Another six-year-old, original BAA team, the Boston Celtics had qualified only for the 1948 BAA Playoffs. Now the second-place Eastern Division team, Boston had earned home-court advantage for a first-round series with third-place New York. It was the first playoff meeting in the Celtics–Knicks rivalry and it would be the first of 19 consecutive years in the playoffs.

==Division Semifinals==

===Eastern Division Semifinals===

====(1) Philadelphia Warriors vs. (4) Syracuse Nationals====

This was the second playoff meeting between these two teams, with the 76ers/Nationals winning the first meeting.

Previous playoff series
Philadelphia 76ers/ Syracuse Nationals leads 1–0 in all-time playoff series
| 1950 |
| Philadelphia Warriors 0, Syracuse Nationals 2 |
| 1950 Eastern Division Semifinals |

====(2) Boston Celtics vs. (3) New York Knicks====

This was the first playoff meeting between these two teams.

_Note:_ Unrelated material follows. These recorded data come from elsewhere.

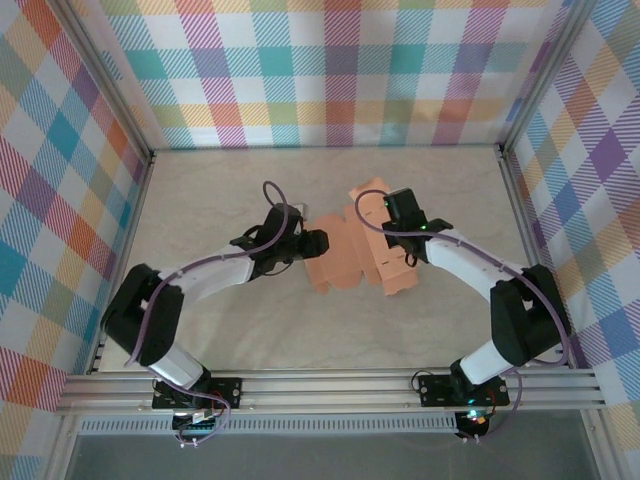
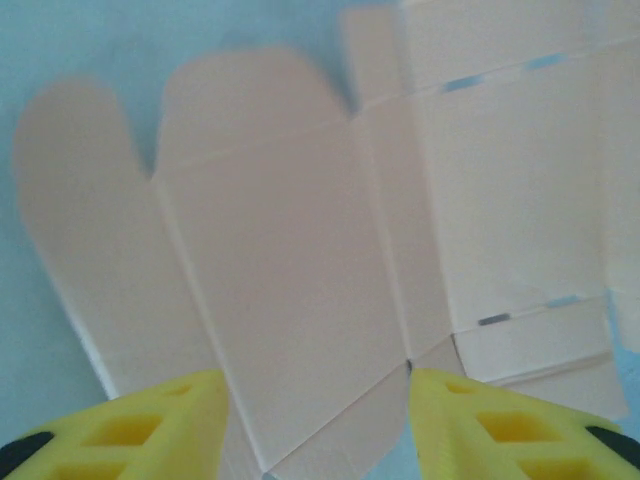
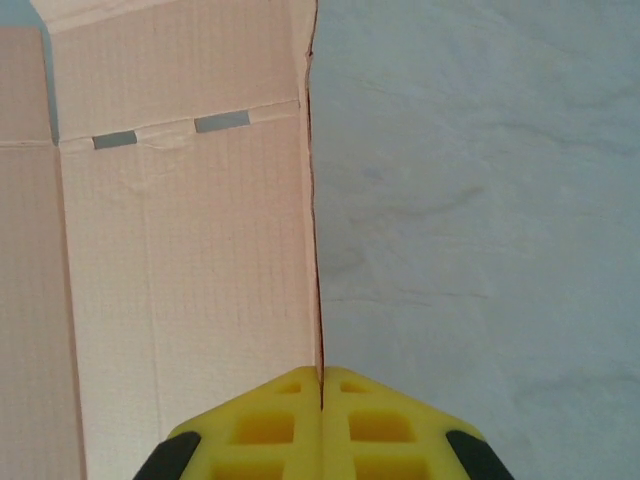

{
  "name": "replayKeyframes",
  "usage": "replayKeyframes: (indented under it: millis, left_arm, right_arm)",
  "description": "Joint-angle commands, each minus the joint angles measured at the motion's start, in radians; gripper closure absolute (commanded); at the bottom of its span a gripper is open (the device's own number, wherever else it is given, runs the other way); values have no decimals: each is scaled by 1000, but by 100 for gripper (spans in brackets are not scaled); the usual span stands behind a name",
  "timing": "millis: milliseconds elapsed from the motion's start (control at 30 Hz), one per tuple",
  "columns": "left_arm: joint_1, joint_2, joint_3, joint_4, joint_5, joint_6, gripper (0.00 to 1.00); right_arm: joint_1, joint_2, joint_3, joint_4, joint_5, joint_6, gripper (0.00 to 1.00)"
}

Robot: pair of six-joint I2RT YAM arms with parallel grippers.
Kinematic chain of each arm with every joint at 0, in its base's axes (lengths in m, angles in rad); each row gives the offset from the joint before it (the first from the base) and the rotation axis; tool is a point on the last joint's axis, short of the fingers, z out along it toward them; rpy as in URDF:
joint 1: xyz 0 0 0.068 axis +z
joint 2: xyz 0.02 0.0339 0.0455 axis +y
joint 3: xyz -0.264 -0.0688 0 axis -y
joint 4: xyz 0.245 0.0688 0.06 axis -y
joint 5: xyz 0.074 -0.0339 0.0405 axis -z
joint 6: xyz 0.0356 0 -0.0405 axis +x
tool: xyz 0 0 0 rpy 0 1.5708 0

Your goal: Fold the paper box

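Note:
The paper box [image 1: 345,262] is a salmon-orange die-cut sheet lying mostly flat mid-table, with rounded flaps at its near-left edge and a side panel standing up at the right. My left gripper [image 1: 312,243] hovers at the sheet's left edge. It is open, its yellow fingers [image 2: 165,420] spread over the rounded flaps of the paper box [image 2: 300,260]. My right gripper [image 1: 392,213] is shut on the raised edge of the paper box [image 3: 180,260], the thin card pinched between its yellow fingers [image 3: 265,425].
The pale marbled table [image 1: 420,330] spreads around the sheet. Plaid walls [image 1: 330,70] enclose three sides, and an aluminium rail [image 1: 330,385] carrying the arm bases runs along the near edge.

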Motion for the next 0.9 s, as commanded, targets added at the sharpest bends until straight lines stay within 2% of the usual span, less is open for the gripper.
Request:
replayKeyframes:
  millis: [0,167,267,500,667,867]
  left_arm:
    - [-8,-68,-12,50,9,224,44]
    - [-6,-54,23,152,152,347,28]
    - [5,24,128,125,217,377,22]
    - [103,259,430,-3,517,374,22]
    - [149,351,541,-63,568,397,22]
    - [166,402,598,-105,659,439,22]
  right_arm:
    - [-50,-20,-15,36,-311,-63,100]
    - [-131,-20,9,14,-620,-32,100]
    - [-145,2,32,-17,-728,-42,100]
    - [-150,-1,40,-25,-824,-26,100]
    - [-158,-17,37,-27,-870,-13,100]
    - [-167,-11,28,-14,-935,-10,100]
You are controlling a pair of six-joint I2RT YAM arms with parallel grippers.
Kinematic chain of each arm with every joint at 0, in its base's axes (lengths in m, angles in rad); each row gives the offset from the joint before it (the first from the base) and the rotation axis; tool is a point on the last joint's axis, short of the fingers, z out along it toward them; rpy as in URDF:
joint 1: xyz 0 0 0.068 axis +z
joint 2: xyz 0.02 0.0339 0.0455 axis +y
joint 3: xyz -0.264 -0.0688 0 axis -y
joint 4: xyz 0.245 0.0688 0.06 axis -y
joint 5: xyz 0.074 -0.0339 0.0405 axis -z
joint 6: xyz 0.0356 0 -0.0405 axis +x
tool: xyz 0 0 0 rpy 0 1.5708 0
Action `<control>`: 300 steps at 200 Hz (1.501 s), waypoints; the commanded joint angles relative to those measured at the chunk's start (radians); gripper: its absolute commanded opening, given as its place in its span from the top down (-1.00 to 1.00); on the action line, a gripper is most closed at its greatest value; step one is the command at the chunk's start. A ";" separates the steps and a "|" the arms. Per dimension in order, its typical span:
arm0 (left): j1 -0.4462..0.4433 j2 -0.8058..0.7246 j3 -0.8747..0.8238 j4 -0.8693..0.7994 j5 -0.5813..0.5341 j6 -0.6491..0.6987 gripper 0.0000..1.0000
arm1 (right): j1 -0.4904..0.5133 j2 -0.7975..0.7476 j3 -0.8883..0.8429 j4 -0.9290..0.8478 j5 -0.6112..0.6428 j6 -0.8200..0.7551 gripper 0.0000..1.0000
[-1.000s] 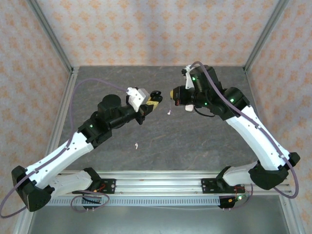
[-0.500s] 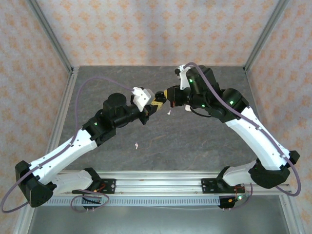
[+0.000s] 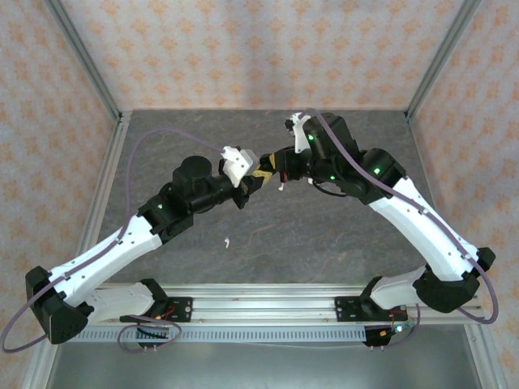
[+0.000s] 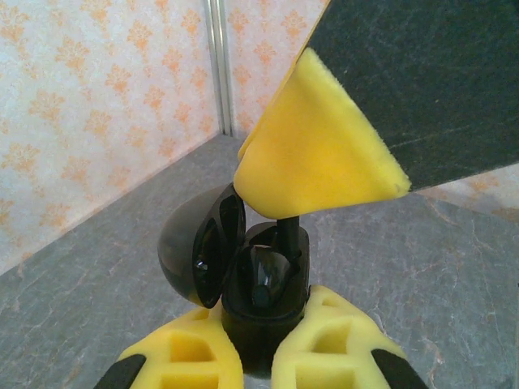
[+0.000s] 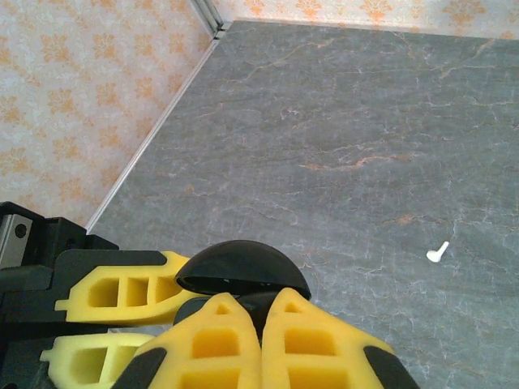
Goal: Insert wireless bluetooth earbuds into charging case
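Left pincer (image 4: 258, 356) grips case (image 4: 263, 284), right pincer (image 5: 261, 316) black earbud (image 4: 285, 231).

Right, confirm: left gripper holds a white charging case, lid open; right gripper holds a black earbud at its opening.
No: the charging case is black, per the left wrist view. The left gripper holds it, lid open; the right gripper holds a black earbud at its opening.
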 commanded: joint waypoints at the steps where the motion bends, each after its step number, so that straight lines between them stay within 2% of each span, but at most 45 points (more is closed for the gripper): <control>1: -0.012 -0.006 0.032 0.023 0.009 0.009 1.00 | 0.007 0.000 -0.011 0.025 0.004 -0.015 0.96; 157: -0.016 0.004 0.044 0.011 -0.010 0.013 1.00 | 0.017 -0.019 -0.088 0.003 -0.035 0.009 0.93; 236: -0.016 -0.002 0.044 0.002 -0.013 0.009 1.00 | 0.017 -0.007 -0.054 -0.008 -0.024 0.061 0.43; 300: -0.017 0.000 0.055 -0.007 -0.001 0.001 1.00 | 0.017 0.000 0.001 -0.026 0.008 0.105 0.19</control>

===Western Division Semifinals===

====(1) Minneapolis Lakers vs. (4) Indianapolis Olympians====

This was the first playoff meeting between these two teams.

====(2) Rochester Royals vs. (3) Fort Wayne Pistons====

This was the second playoff meeting between these two teams, with the Pistons winning the first meeting.

Previous playoff series
Fort Wayne leads 1–0 in all-time playoff series
| 1950 |
| Fort Wayne Pistons 2, Rochester Royals 0 |
| 1950 Central Division Semifinals |

==Division Finals==

===Eastern Division Finals===

====(3) New York Knicks vs. (4) Syracuse Nationals====

This was the second playoff meeting between these two teams, with the Nationals winning the first meeting.

Previous playoff series
Syracuse leads 1–0 in all-time playoff series
| 1950 |
| New York Knicks 1, Syracuse Nationals 2 |
| 1950 Eastern Division Finals |

===Western Division Finals===

====(1) Minneapolis Lakers vs. (2) Rochester Royals====

This was the second playoff meeting between these two teams, with the Lakers winning the first meeting.

As of , this is the last time the Royals/Kings won a conference championship.

Previous playoff series
Minneapolis leads 1–0 in all-time playoff series
| 1949 |
| Minneapolis Lakers 2, Rochester Royals 0 |
| 1949 Western Division Finals |

==NBA Finals: (W2) Rochester Royals vs. (E3) New York Knicks==

- This was the first time in NBA playoff history a team has forced a seventh game after falling behind 3–0 in the series, and the only time to date in the NBA Finals.

This was the first playoff meeting between these two teams.